Shocking detail in satellite image exposes fast fashion crisis

A grim environmental disaster can now be seen from space.

A mountain of fast fashion in the Chilean desert can be seen from space with shocking satellite imagery exposing a growing problem across the planet.

The disturbing landfill site has grown slowly over time but it is now so big it has been spotted by satellite.

Chile's Atacama Desert is the driest place on Earth, receiving less than 1mm of rain a year each year, but some parts of it haven't had a drop in more than 500 years. Such conditions have made it a popular dumping ground for unworn clothes that couldn’t be sold.

The sheer size of the dumping site is evident when compared with nearby buildings. Source: Jam Press/ SkyFi
The sheer size of the dumping site is evident when compared with nearby buildings. Source: Jam Press/ SkyFi

Clothing from fads, trends and once-a-year festivities such as Christmas sweaters are amongst the garments in the dumpsite, as are ski boots.

High-resolution satellite images, captured by the photo app, Skyfi, reveal the horrifying extent of the dumpsite. They found the coordinates of the mountain by reaching out to people on the communication platform, Discord.

“The satellite image that we ordered of the clothes pile in Chile's Atacama Desert really puts things into perspective," A SkyFi spokesperson said.

The site continues to grow with unwanted items.

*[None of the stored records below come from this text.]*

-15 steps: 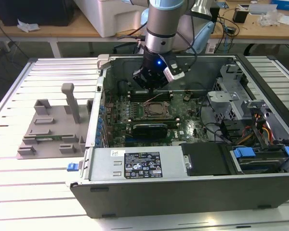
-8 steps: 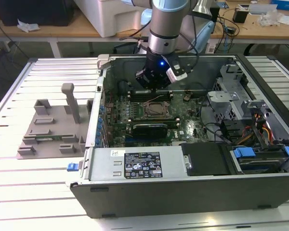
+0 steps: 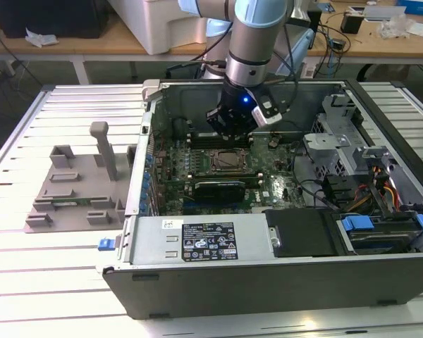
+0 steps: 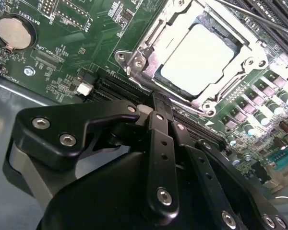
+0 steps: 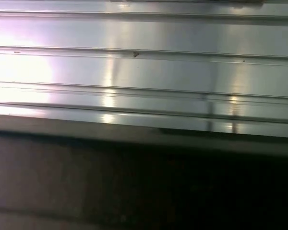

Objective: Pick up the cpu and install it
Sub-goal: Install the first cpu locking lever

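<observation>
Down inside the open PC case (image 3: 268, 282) on the ribbed metal counter (image 3: 56, 282), hanging low over the green motherboard (image 3: 268, 189). Claw (image 4: 146, 108) looks pinched shut with nothing in it, going by the second wrist view. Cpu (image 4: 199, 60) already sitting flat in the socket, silver top up, boxed in by the shiny metal frame (image 4: 134, 57), just past the claw and not touching it. Coin battery (image 4: 14, 31) well off to one side of the board.

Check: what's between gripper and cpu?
In the second wrist view, a row of black slots and the socket's metal frame lie between gripper and cpu.
</observation>
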`<state>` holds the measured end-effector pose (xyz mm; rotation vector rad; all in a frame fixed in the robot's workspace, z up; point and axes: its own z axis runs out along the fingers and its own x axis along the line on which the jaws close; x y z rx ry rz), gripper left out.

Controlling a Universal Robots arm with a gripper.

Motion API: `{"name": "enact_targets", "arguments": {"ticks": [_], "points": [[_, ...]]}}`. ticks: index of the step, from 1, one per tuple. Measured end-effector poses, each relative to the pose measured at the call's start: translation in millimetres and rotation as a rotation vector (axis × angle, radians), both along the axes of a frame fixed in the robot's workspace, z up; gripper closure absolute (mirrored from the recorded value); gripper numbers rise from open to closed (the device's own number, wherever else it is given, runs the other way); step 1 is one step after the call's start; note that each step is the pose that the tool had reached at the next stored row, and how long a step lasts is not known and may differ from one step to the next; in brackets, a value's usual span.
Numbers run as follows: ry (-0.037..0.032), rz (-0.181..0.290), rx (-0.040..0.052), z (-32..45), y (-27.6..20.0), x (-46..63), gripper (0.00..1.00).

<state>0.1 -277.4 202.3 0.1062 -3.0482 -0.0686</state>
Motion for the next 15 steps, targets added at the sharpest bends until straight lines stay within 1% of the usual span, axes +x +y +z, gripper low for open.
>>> {"name": "enact_targets", "arguments": {"ticks": [2, 4, 5, 6, 8, 11, 12, 13, 14, 15], "points": [[-0.0007, 0.000, 0.0013, -0.5, 0.0, 0.4, 0.89], [-0.0002, 0.000, 0.0005, -0.6, 0.4, 1.5, 0.89], [-0.0003, 0.000, 0.0004, -0.7, 1.2, 1.9, 0.89], [-0.0001, 0.000, 0.0010, -0.8, 3.0, 2.1, 0.89], [-0.0003, 0.000, 0.0007, -0.6, 4.2, 2.2, 0.89], [-0.0012, 0.000, 0.0009, 1.5, 3.5, 2.2, 0.89], [-0.0032, 0.000, 0.0007, 2.4, 3.1, 1.6, 0.89], [-0.0045, 0.000, 0.0006, 3.9, 3.1, 1.6, 0.89], [-0.0056, 0.000, 0.0007, 7.3, 3.1, 1.7, 0.89], [-0.0058, 0.000, 0.0008, 17.5, 3.1, 1.7, 0.89]]}}
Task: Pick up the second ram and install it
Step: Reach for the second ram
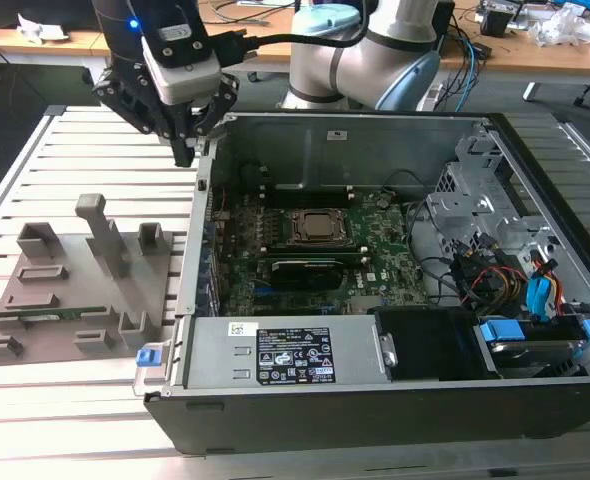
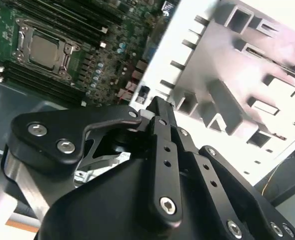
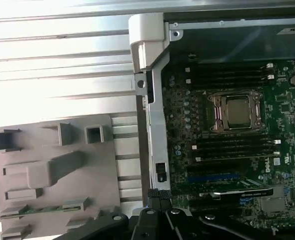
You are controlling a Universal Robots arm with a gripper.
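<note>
— Item one, the second ram (image 1: 35,318): where is it?
— It lies flat in a low slot of the grey plate (image 1: 65,270) on the table (image 1: 75,140), at the plate's near end in the exterior view. In the first wrist view the same green stick (image 3: 40,209) sits in the plate (image 3: 102,165).

— Item two, the claw (image 1: 185,152): what is its state?
— The fingers are drawn together to a point, with nothing between them. The second wrist view shows the closed tips (image 2: 156,104).

— How do the two lie relative to each other?
— Well apart. The claw hangs over the far corner of the computer case (image 1: 325,122), at the wall on the exterior view's left. The stick lies further toward that left, across the plate.

— Item three, the arm (image 1: 375,50): what is its pose?
— It reaches in from behind the case, with the wrist tilted and the claw pointing down. In the first wrist view the claw tip (image 3: 158,196) sits by the case wall, beside the motherboard (image 3: 187,115).
</note>
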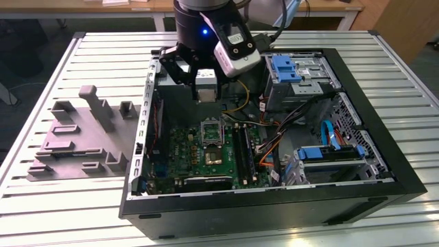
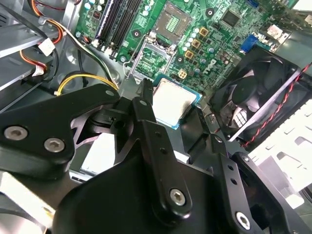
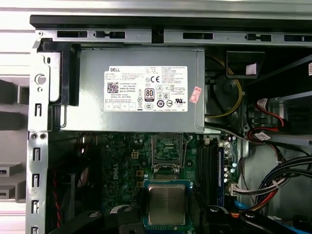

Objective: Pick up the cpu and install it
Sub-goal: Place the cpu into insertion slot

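Inside the open computer case (image 1: 384, 170), my gripper (image 1: 205, 91) hangs above the green motherboard (image 1: 185, 149). It is shut on the cpu (image 1: 205, 93), a small square chip with a pale metal top. Both wrist views show the cpu (image 2: 174, 101) (image 3: 166, 204) lying flat between the black fingers (image 2: 145, 109), clear of the board. The socket (image 1: 209, 156) lies below, with its metal frame (image 1: 211, 131) flipped open towards the power supply. In the second wrist view the socket (image 2: 174, 19) shows its bare contact field beyond the chip.
A grey power supply (image 3: 141, 87) sits close behind the socket. Memory slots (image 1: 243, 146), loose cables (image 1: 274, 136) and blue drive cages (image 1: 285, 67) fill the exterior view's right. A black fan (image 2: 253, 97) is beside the socket. Grey fixture blocks (image 1: 75, 139) stand left of the case.
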`<state>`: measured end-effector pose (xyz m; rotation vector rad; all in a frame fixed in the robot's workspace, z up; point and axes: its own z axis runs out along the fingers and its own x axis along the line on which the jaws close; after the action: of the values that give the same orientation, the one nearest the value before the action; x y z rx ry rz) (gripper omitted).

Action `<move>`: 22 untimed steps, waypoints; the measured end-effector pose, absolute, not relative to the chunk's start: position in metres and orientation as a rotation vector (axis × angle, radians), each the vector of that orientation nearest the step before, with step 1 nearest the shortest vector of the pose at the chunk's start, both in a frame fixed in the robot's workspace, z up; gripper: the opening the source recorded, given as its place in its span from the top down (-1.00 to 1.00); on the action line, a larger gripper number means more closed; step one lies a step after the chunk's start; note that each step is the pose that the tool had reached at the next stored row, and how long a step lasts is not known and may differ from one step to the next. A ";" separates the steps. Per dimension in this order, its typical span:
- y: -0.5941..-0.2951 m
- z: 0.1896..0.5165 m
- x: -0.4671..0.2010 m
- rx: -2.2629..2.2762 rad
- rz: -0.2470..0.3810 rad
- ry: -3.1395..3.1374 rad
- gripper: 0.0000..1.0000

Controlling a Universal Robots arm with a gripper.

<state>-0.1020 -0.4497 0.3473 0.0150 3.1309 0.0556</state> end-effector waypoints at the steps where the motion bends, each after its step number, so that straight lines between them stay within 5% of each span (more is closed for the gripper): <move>1: -0.450 0.347 -0.102 0.015 0.056 3.131 0.06; 22: -0.451 0.335 -0.101 0.015 0.047 3.131 0.06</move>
<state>-0.1009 -0.4515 0.3349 0.0149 3.1309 0.0474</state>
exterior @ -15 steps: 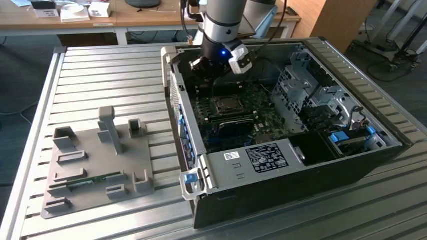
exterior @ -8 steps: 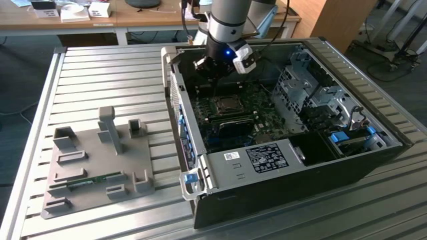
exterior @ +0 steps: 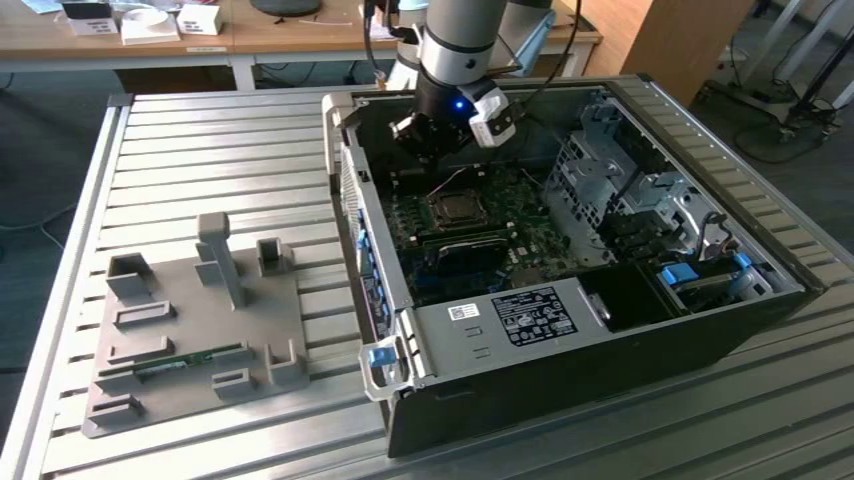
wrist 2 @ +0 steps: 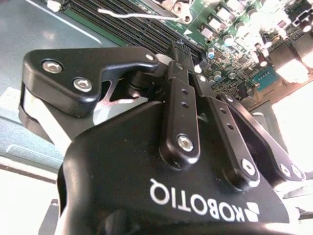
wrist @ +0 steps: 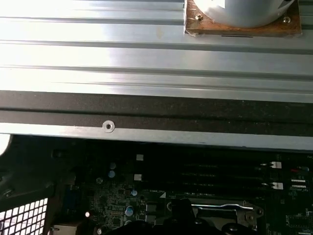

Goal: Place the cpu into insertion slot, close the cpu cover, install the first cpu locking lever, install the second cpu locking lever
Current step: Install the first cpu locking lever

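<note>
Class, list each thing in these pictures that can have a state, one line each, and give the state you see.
computer case: lying on its side, side panel off, open.
gripper: shut, hovering inside the case near the insertion slot; any load is hidden.
insertion slot: facing up; cannot tell whether it is filled or covered.
memory stick: lying flat in the grey fixture.
</note>
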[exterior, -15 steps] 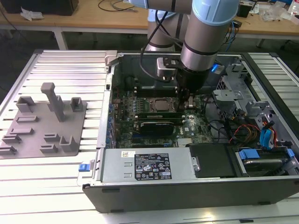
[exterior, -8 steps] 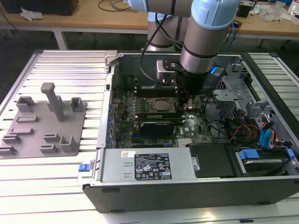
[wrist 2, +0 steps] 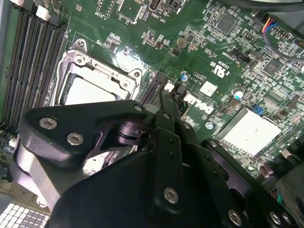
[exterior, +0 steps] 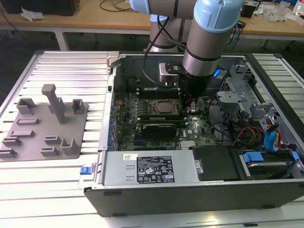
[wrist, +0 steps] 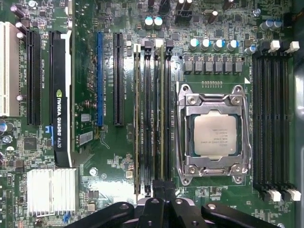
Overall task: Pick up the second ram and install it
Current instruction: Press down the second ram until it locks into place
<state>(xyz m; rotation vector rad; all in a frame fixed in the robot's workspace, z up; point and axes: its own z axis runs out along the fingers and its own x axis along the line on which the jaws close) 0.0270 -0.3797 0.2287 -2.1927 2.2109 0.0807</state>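
Note:
In the first wrist view, two thin green sticks stand on edge in the slots beside the silver processor (wrist: 214,136). The second ram (wrist: 163,114) is the stick nearer the processor, and the other stick (wrist: 137,118) sits two slots away. My gripper (wrist: 163,186) is shut, its black fingertips over one end of the second ram. Whether they touch it I cannot tell. In the exterior view my gripper (exterior: 188,105) reaches down into the open computer case, just to the exterior view's right of the processor (exterior: 164,107). In the second wrist view my gripper (wrist 2: 165,97) hides the sticks.
A black expansion card (wrist: 61,95) stands in a slot beyond the sticks. Several empty memory slots (wrist: 271,118) lie on the processor's other side. A grey holder (exterior: 42,126) lies on the table at the exterior view's left. The power supply (exterior: 152,168) and drive cage (exterior: 237,90) crowd the case.

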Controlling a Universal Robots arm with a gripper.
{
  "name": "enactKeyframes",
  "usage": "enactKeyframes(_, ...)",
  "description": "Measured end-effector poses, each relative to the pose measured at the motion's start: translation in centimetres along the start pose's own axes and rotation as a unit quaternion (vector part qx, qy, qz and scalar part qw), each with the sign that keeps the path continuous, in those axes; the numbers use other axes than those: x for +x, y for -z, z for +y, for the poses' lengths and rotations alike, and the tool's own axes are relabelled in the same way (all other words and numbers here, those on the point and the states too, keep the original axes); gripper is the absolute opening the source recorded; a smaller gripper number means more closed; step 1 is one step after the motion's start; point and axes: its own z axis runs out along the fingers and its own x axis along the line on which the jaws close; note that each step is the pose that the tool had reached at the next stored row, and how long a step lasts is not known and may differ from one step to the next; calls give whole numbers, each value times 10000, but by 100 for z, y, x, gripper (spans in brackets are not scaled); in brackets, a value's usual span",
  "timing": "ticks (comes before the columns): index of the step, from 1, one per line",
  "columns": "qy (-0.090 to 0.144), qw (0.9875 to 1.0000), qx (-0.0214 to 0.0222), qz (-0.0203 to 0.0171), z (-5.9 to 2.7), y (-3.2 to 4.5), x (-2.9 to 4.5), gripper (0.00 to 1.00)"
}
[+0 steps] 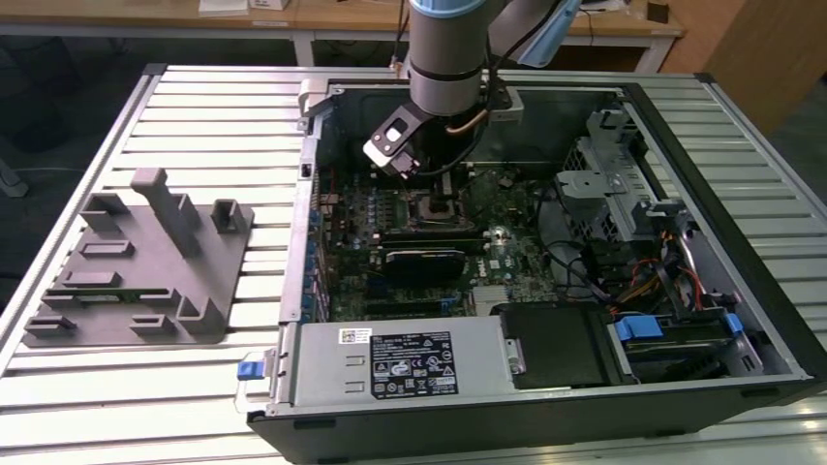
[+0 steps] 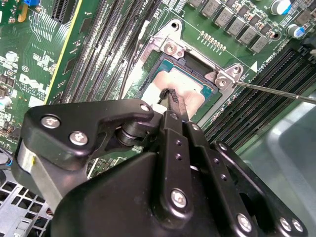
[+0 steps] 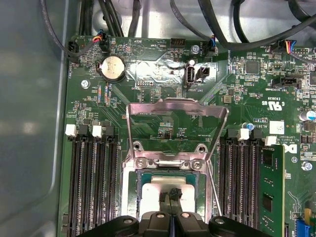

Source: Jam Press/ SkyFi
The site continues to grow with unwanted items. Source: Jam Press/ SkyFi

"The size of the pile and the pollution it's causing is visible from space, making it clear that there is a need for change in the fashion industry."

The fast-fashion market size is said to be increasing from $106 billion (A$160 billion) to $123 billion(A$185 billion) in 2023, according to a report by The Business Research Company.

Australia's fast fashion problem

In Australia, most clothes are worn an average of just seven times.

We import around 1.42 billion garments a year, according to data from the Australia Fashion Council, and just three per cent are made locally. On average, that’s 56 brand-new items per person.

Around 227,000 tonnes of clothes are discarded each year, with many incinerated or sent to landfill. Only 7000 tonnes of this are recycled into new items, sent to secondhand shops, or poorer nations.